啓介が「解る」と口にしたのを、同情や慰めと受け取ったのかもしれない。直人はどうせ解かりっこないと、半ば諦めたように嗤った。

「テキトーなこと言ってんじゃねぇよ」
「適当じゃないってば」

 どう言えば伝わるのだろうと、啓介はもどかしくて自分の着ているシャツを皺になるほど握り締めた。脳をさらけ出して思考を読んで貰えたら、どれほど楽か。文を組み立てようとしてもどの単語もしっくりこなくて、選んだ端から捨てていく。
 懸命に言葉を探し、酸欠の金魚のように口を開いたまま直人を見た。直人の目は睨んでいてもどこか(すが)るようで、ジッと啓介の次の言葉を待っている。

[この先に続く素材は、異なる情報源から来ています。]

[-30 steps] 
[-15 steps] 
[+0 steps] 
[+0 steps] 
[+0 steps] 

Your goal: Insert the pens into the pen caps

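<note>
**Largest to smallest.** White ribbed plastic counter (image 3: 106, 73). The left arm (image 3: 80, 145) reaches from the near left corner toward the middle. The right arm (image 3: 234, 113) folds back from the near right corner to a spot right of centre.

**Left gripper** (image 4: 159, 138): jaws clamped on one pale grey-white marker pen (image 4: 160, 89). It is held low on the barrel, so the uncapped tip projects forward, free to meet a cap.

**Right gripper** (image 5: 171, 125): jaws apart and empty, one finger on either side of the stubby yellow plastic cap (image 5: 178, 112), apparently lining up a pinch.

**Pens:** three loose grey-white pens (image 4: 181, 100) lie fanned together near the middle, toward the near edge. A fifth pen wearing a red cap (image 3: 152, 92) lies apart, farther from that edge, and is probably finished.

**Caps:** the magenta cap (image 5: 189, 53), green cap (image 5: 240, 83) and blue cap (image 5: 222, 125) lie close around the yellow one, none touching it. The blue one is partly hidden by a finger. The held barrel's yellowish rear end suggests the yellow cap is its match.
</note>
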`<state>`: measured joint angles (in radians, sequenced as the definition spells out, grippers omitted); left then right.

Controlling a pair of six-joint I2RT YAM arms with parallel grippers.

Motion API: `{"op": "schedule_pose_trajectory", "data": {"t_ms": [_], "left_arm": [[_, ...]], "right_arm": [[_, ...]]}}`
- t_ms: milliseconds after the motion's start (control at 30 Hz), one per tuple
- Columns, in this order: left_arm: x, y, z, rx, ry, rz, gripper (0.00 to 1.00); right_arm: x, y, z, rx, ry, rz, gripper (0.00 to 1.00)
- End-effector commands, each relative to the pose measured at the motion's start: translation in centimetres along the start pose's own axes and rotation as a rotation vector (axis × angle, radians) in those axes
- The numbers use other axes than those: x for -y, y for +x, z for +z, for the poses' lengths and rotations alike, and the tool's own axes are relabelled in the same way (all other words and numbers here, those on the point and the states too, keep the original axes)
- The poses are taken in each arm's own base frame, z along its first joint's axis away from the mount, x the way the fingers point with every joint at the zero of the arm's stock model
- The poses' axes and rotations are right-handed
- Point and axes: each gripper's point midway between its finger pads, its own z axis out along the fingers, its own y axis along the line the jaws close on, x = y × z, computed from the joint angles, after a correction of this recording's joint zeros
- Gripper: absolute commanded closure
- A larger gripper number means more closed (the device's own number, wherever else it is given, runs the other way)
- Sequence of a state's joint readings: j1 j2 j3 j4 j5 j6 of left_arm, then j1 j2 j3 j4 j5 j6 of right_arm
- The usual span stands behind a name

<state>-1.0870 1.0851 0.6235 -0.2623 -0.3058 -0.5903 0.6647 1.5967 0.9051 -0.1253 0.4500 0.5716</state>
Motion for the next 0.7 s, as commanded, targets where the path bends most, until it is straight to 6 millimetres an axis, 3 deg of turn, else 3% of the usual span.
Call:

 啓介は大きく息を吸って呼吸を整えた。例え伝わらなくても、考えていることを片っ端から喋っていこう。
 そう覚悟を決めて声を出そうとした矢先、背中に小石のような硬いものがコツンと当たった。それは頭に、肩に、頬に降り注ぎ、啓介は頭上でガラスでも割れたのかと慄いて身を縮める。

「うわッ。マジかよ」

 目の前の直人も、手をかざして同じように身をすくめていた。咄嗟に状況が理解できず立ち尽くしていると、一際大きく雷鳴が轟いた。バラバラと空から落ちてくる冷たい塊が容赦なく体を打ち付けてきて、啓介はたまらず悲鳴を上げる。

「い、いった。痛い痛い!」
「啓介、こっち」

 直人に腕を引かれ、啓介はアパートの階段の下に身を滑り込ませた。ビー玉よりも大きい氷の粒が、次から次へ落ちてくる光景に目を丸くする。カツンカツンと弾けるような音が辺りに響いて、啓介も直人も少しのあいだ呆気に取られた。

「なにこれ、雪じゃないよね」
「あぁ、(ひょう)だな」
「真夏なのに氷が降ってくるなんて、おかしくない?」
「何言ってんだ、雹は夏の風物詩だぞ。俳句の季語にもなってんだから」

 へぇ。と感心しながら、啓介はアスファルトに叩きつけられて砕ける氷を見つめる。

「雹が夏の季語だなんて知らなかった」
「じーちゃんが俳句好きでさ、いつの間にか俺まで詳しくなっちまった。じゃあ、雹のこと氷雨(ひさめ)って言うのも知らないだろ」
「うん、初めて聞いた。氷雨って、冬に降る冷たい雨のことじゃないの?」

 驚くような声をあげた啓介の反応が期待通りだったのか、直人は満足気に鼻を鳴らした。ほんの数分前まで掴み合いの喧嘩をしていたと言うのに、いつの間にか穏やかな空気が流れ始める。

「氷雨って書いて『ひょうう』って昔は読んだらしいよ。夏の季語だけど、辞書引くとお前のイメージ通り、初冬の冷たい雨とか(みぞれ)とも書いてあってさ。氷雨は冬の季語としてもアリって言う人もいて、賛否両論ぽいんだよね」

 それを聞いて改めて雹を見ると、なんとも複雑な気持ちが湧いた。目の前で粉々に砕けていく氷を、思わず自分に重ねてしまう。

「夏と冬、正反対なのに同じ季語ってややこしいね。雹に霙かぁ……。雨にも雪にもなれなくて、中途半端な僕みたい」

 吐き出した息が微かに震えて、それを誤魔化すように啓介は小さく咳払いをした。溶けだした氷でアスファルトが濡れ、埃っぽい匂いが辺りに漂う。
 少しの沈黙の後、直人が何かに気付いたように「あ」と短く声を発し、降り注ぐ雹の中へと走って行った。何をするのかと見ていたら、投げ捨てた雑誌を拾って再び啓介の隣に戻ってくる。

「あー。ちょっと濡れちった」

 着ているTシャツに表紙を擦りつけて拭い、直人は改めて啓介の載っているページを開いた。気恥ずかしくて啓介が目を逸らすと、「ごめんな」と直人の沈んだような声が聞こえてくる。徐々に雨へと変わりつつある雹に目線を向けたまま、啓介は尋ねた。

「何に対してのゴメンなの。殴ったこと? 雑誌を目の前で捨てたこと?」
「全部。……ホントはさ、啓介が俺に何か言おうとしてたのも気づいてた。でも、なんでだろうなぁ。聞きたくなかったんだよね。東京に行ったら、お前がお前でなくなっちゃう気がしてさ。多分、きっと俺は寂しいんだな」

 言いながら自分でも納得したような口ぶりだった。